Stored dataset items
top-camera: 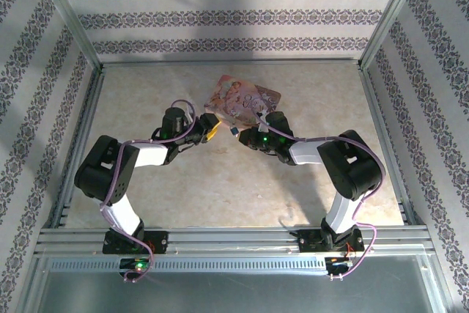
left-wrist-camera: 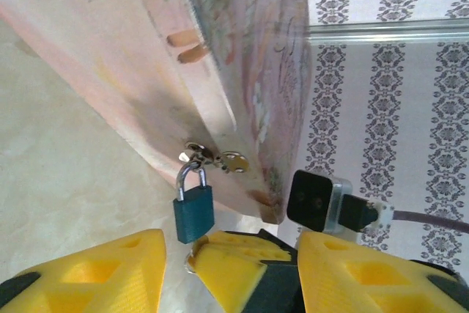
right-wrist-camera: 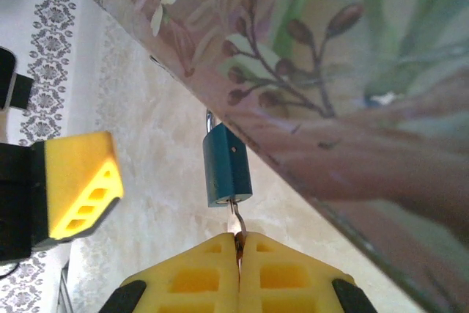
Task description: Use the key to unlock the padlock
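The padlock (right-wrist-camera: pixel 227 166), a small teal body with a silver shackle, hangs from a hasp (left-wrist-camera: pixel 212 157) on the edge of the pink floral box (top-camera: pixel 242 100). The thin key (right-wrist-camera: pixel 236 214) has its blade in the padlock's bottom end. My right gripper (right-wrist-camera: pixel 239 238) is shut on the key's head just below the lock. In the left wrist view the padlock (left-wrist-camera: pixel 193 214) hangs just beyond my left gripper (left-wrist-camera: pixel 231 243), which is open. Its yellow fingers (left-wrist-camera: pixel 102 273) stand on either side of the right gripper's fingers (left-wrist-camera: pixel 227 273).
The pink box is tilted off the beige tabletop (top-camera: pixel 220 188) at the middle back. Both arms meet under its near edge, the left gripper (top-camera: pixel 212 128) and right gripper (top-camera: pixel 245 135) close together. Patterned walls and metal rails (top-camera: pixel 227 236) enclose the table.
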`<state>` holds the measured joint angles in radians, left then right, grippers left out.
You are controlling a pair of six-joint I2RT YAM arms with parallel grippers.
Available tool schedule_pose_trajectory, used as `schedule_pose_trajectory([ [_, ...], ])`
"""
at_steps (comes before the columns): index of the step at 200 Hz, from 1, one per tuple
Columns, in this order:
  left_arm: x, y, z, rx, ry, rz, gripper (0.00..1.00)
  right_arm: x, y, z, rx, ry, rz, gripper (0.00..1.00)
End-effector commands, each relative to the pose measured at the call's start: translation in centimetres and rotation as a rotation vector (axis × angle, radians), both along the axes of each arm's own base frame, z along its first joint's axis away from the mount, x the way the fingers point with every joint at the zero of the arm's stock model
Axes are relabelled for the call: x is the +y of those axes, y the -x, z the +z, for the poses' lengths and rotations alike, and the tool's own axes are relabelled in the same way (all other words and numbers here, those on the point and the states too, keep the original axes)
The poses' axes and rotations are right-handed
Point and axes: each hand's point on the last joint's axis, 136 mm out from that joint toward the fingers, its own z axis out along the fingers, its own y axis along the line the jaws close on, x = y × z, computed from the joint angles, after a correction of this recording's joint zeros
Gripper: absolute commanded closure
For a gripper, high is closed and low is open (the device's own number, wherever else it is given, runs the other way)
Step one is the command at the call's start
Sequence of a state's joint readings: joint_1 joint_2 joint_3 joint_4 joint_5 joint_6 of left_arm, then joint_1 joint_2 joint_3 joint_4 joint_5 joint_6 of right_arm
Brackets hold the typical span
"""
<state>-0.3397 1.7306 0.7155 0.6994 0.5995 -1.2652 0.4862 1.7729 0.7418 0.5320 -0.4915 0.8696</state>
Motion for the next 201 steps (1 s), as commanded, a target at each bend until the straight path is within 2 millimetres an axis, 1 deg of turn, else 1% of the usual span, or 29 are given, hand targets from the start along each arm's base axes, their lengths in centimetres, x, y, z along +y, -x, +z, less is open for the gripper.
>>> schedule_pose_trajectory([
  [1, -1.5, -0.2, 0.6, -0.025, 0.05, -0.031, 0.51, 0.7, -0.4, 2.7, -0.016, -0.063, 0.008, 1.0],
  [58, -3.8, -0.7, 0.1, -0.021, 0.094, -0.047, 0.52, 0.6, -0.5, 3.3, -0.011, -0.075, -0.004, 1.0],
  [99, -5.1, -1.1, -0.3, -0.015, 0.135, -0.051, 0.53, 0.5, -0.5, 3.3, -0.009, -0.078, -0.01, 1.0],
  [152, -5.4, -1.0, -1.7, 0.017, 0.133, -0.038, 0.57, 0.5, -0.6, 3.6, -0.009, -0.085, -0.012, 1.0],
  [201, -6.0, -1.6, -2.0, 0.021, 0.177, -0.028, 0.63, 0.6, -0.9, 3.9, -0.014, -0.092, -0.016, 1.0],
])
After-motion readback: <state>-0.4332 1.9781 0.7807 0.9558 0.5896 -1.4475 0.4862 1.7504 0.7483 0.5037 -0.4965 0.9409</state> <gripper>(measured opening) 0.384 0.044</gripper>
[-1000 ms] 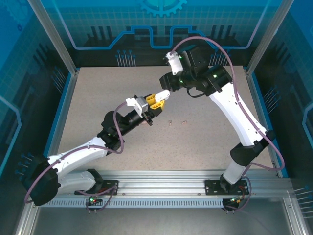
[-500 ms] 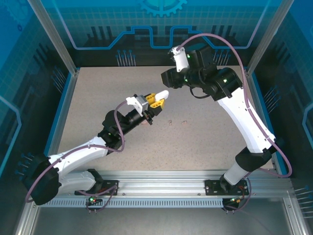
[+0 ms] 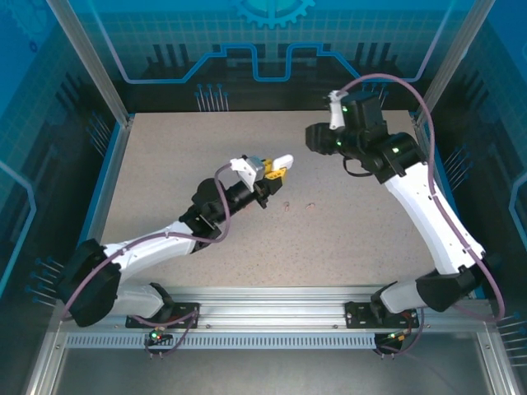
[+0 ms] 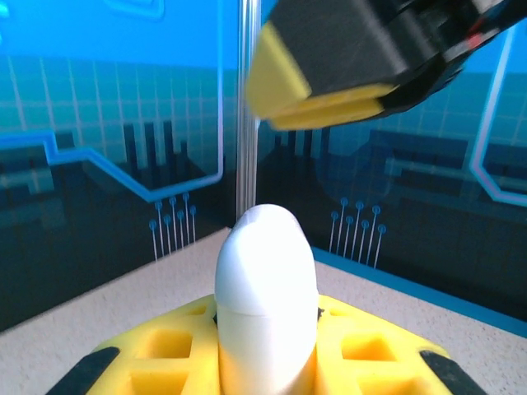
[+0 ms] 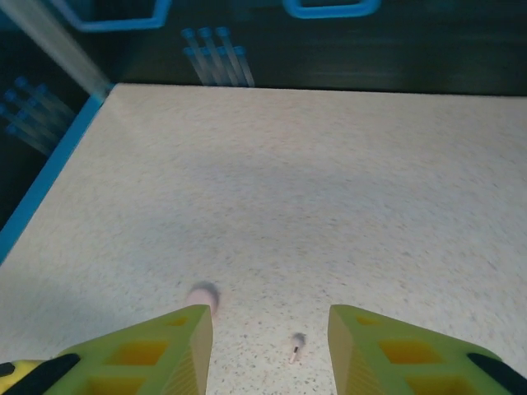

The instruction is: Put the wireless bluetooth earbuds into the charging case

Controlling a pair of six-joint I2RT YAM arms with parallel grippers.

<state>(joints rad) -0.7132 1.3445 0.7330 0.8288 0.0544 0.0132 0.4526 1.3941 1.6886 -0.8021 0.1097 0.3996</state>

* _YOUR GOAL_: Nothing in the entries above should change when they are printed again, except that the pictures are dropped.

* _SOLUTION_:
top-camera: 
left-wrist-camera: 
right-wrist-camera: 
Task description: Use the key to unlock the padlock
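The padlock (right-wrist-camera: pixel 227 166), a small teal body with a silver shackle, hangs from a hasp (left-wrist-camera: pixel 212 157) on the edge of the pink floral box (top-camera: pixel 242 100). The thin key (right-wrist-camera: pixel 236 214) has its blade in the padlock's bottom end. My right gripper (right-wrist-camera: pixel 239 238) is shut on the key's head just below the lock. In the left wrist view the padlock (left-wrist-camera: pixel 193 214) hangs just beyond my left gripper (left-wrist-camera: pixel 231 243), which is open. Its yellow fingers (left-wrist-camera: pixel 102 273) stand on either side of the right gripper's fingers (left-wrist-camera: pixel 227 273).
The pink box is tilted off the beige tabletop (top-camera: pixel 220 188) at the middle back. Both arms meet under its near edge, the left gripper (top-camera: pixel 212 128) and right gripper (top-camera: pixel 245 135) close together. Patterned walls and metal rails (top-camera: pixel 227 236) enclose the table.
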`<state>` holds the measured joint angles in radians, left then right, grippers left out.
You are controlling a pair of six-joint I2RT YAM arms with parallel grippers.
Available tool schedule_pose_trajectory, used as `schedule_pose_trajectory([ [_, ...], ])`
"""
at_steps (comes before the columns): index of the step at 200 Hz, from 1, one per tuple
Columns, in this order:
  left_arm: x, y, z, rx, ry, rz, gripper (0.00..1.00)
  right_arm: x, y, z, rx, ry, rz, gripper (0.00..1.00)
End-effector commands, each relative to the pose measured at the call's start: translation in centimetres and rotation as a rotation vector (axis × angle, radians), both along the axes of each arm's own base frame, z along its first joint's axis away from the mount, x the way the fingers point with every joint at the zero of the arm's stock model
Axes are relabelled for the call: x is the +y of those axes, y the -x, z the +z, for the poses' lengths and rotations alike, and the tool's own axes are relabelled in the same way (all other words and numbers here, those on the point and the states too, keep the original axes)
The poses' axes and rotations are right-handed
Point and axes: each hand's point on the last joint's axis, 136 mm out from that joint toward the fingers, its own z axis out along the fingers, its own y axis along the line the jaws close on, x = y × z, computed from the joint angles, after a correction of this recording's joint zeros
Gripper: absolute commanded closure
For a gripper, high is closed and low is open (the device's own number, wherever else it is given, runs the other way)
Step one is the command at the call's start
Sequence of a state's joint readings: joint_1 joint_2 joint_3 joint_4 joint_5 joint_6 of left_arm, then joint_1 joint_2 joint_3 joint_4 joint_5 joint_6 of right_arm
Brackets hold the typical span
"""
<state>-0.3397 1.7306 0.7155 0.6994 0.5995 -1.2652 0.4862 1.7729 0.7418 0.5320 -0.4915 0.8696</state>
Motion for the next 201 steps (1 s), as commanded, a target at each bend until the straight path is within 2 millimetres an axis, 1 deg of turn, else 1% of the usual span, or 29 are given, hand targets from the start along each arm's base axes, their lengths in centimetres, x, y, z along +y, -x, +z, less is open for the gripper.
>>> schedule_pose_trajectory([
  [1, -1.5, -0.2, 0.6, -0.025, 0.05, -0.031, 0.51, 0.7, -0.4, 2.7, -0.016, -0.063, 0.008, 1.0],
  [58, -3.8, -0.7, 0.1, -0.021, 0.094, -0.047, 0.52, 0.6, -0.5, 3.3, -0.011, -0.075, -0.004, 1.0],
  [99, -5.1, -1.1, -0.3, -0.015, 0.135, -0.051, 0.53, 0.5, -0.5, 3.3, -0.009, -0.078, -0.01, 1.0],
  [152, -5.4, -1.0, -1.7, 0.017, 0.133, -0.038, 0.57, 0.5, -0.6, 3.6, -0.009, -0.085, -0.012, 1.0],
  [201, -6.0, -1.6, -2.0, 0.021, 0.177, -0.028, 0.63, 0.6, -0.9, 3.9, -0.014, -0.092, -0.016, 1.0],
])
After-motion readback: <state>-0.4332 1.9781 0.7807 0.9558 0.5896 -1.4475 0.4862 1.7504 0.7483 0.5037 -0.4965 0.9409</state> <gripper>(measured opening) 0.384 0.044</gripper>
[-1000 ms] 
[-500 ms] 
[+0 ms] 
[+0 ms] 
[+0 ms] 

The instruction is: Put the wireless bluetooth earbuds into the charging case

Controlling a pair of six-joint I2RT YAM arms with parallel grippers.

<state>(joints rad) -0.7132 1.3445 0.7330 0.8288 0.0544 0.0132 0.4526 1.3941 1.6886 -0.8021 0.1097 0.3996</state>

Nothing more is needed to finish the exercise.